I’ll believe this when I see it:
If Democrats gain the 15 seats they need to win control of the House — and most analysts think they will — one of the first things the new House will do is restrict or end outright a slew of lobbying practices.
In a little-publicized statement, Rep. Nancy Pelosi (D-Calif.), the House Democratic leader, has promised to change the chamber’s rules to reflect the provisions of her not-so-modestly-named Honest Leadership and Open Government Act of 2006. The months-old measure would, among other things, prohibit House members from accepting gifts and travel from lobbyists or from organizations that employ lobbyists.
Such a reform will be admirable, and an obvious path, given the propensity our current representatives have to whore out the American people for a few extra dollars. But politicians are still politicians, whether they’re riding the bigot wave of the last few years or the reform wave many now believe will occur next Tuesday. I’m still not sold, because too many voters don’t think. Even limited success by Sen.
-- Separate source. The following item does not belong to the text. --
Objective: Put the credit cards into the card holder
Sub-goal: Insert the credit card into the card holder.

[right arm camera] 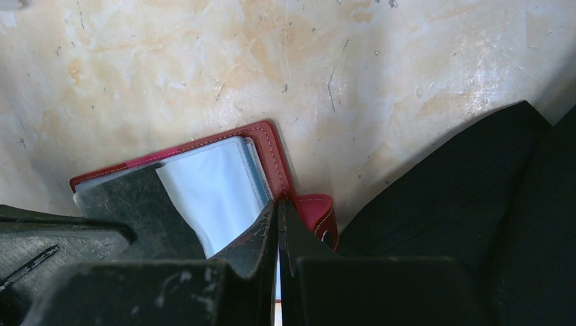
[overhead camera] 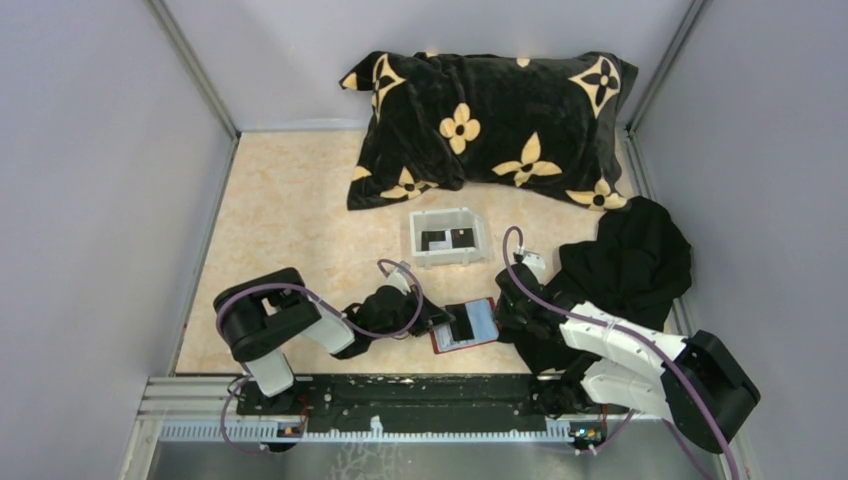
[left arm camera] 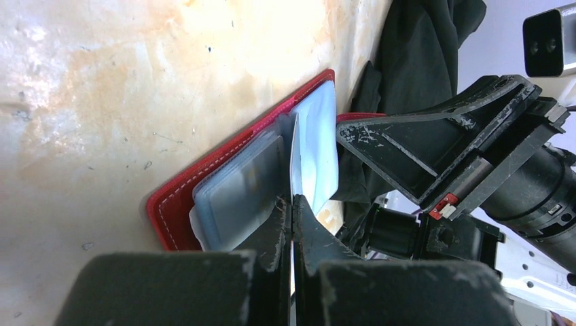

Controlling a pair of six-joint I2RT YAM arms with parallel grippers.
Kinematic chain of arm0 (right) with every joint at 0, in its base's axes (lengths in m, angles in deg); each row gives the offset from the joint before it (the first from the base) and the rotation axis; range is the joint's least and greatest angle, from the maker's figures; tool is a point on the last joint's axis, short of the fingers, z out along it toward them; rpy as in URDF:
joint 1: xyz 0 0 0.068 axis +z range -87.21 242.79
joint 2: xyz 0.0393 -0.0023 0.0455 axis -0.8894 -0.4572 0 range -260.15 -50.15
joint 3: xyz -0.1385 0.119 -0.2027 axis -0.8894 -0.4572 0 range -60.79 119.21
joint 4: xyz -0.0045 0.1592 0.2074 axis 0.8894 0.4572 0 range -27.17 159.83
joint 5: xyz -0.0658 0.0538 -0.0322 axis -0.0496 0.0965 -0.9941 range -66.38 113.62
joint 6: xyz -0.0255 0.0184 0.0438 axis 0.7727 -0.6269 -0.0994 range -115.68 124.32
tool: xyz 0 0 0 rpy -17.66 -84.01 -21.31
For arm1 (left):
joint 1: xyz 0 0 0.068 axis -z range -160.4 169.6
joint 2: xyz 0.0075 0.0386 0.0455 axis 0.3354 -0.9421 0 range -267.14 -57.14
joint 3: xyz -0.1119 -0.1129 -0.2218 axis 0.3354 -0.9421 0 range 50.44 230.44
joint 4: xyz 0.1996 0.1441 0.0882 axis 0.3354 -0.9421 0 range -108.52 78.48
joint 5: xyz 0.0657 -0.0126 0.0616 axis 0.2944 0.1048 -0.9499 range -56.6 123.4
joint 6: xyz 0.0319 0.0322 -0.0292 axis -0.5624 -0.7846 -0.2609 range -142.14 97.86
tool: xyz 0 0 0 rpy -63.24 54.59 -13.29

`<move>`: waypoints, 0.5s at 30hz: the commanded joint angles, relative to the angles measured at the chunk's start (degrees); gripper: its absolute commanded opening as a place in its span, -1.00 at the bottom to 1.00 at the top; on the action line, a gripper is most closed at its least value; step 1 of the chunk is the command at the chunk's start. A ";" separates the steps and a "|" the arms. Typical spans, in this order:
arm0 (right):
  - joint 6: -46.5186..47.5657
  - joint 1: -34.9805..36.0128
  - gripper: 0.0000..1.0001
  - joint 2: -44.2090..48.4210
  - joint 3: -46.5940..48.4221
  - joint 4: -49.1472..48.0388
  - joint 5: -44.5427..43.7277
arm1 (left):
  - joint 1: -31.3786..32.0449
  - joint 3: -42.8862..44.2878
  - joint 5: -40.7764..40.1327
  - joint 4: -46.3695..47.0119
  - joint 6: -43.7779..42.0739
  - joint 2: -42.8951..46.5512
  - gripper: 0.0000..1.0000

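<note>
**Pinching a pocket leaf open, but the card's in the tray**

I've got the red folding card holder [left arm camera: 231,183] with greyish clear pockets lying open on the beige marbled table [overhead camera: 290,220], between both arms. The left gripper [left arm camera: 292,204] is clenched on one clear leaf [left arm camera: 292,163], standing it up edge-on. The right gripper [right arm camera: 277,217] is squeezed tight at the holder's right edge. I can't tell what it's pinching, if anything.

I reckon the leaf wants holding taut and low, so the pocket gapes without dragging the holder.

Catch: the black credit card with white band [overhead camera: 447,239] sits in the white plastic tray [overhead camera: 415,240] just behind the holder, and both grippers are busy. The crumpled black cloth [overhead camera: 630,260] just right of the holder could snag. The black flowered pillow [overhead camera: 490,130] is well behind.
</note>
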 commanded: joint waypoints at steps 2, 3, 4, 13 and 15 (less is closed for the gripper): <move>-0.03 0.58 -1.00 -0.50 -1.39 1.96 0.01 | -0.24 1.64 -2.84 -2.83 -3.76 1.09 -1.00; -0.03 0.57 -1.00 -0.58 -1.39 1.87 0.05 | -0.21 1.79 -2.81 -2.93 -3.99 1.09 -1.00; -0.03 0.56 -1.00 -0.57 -1.39 1.93 -0.01 | -0.20 1.85 -2.88 -2.86 -4.21 1.01 -1.00; -0.02 0.56 -1.00 -0.52 -1.49 1.82 -0.08 | -0.20 2.38 -1.50 -3.01 -6.05 0.32 -1.00; -0.05 0.59 -1.00 -0.41 -1.48 1.87 -0.06 | -0.20 2.62 0.15 -2.16 -5.90 -0.44 -1.00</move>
George Allen on the absurd accusation he’s directed at Jim Webb provide enough proof that voters simply look for excuses to vote in a pre-determined manner.
However, this explanation is the meat of this story:
Congress has come close to reining in lobbyists before, and it wound up doing nothing of the kind. Several of the proposals in Pelosi’s bill (H.R. 4682, for you wonks out there) were wending their way through the system but died after lawmakers concluded — incorrectly, it turned out — that voters didn’t care much about congressional “corruption.” Pelosi’s bill, with small modifications, was tested in the House and lost by just three votes.
The problem here is that Congress seems to think that corruption is okay as long as the voters don’t care about it. That’s the same logic that allows legislators to target gays, stirring up animosity and fear to win votes. All around in politics, we’re willing to only inhabit a ridiculous low. We shouldn’t need a scandal to do what’s right. That we wait until there is such a scandal further demonstrates why limited government is the best strategy.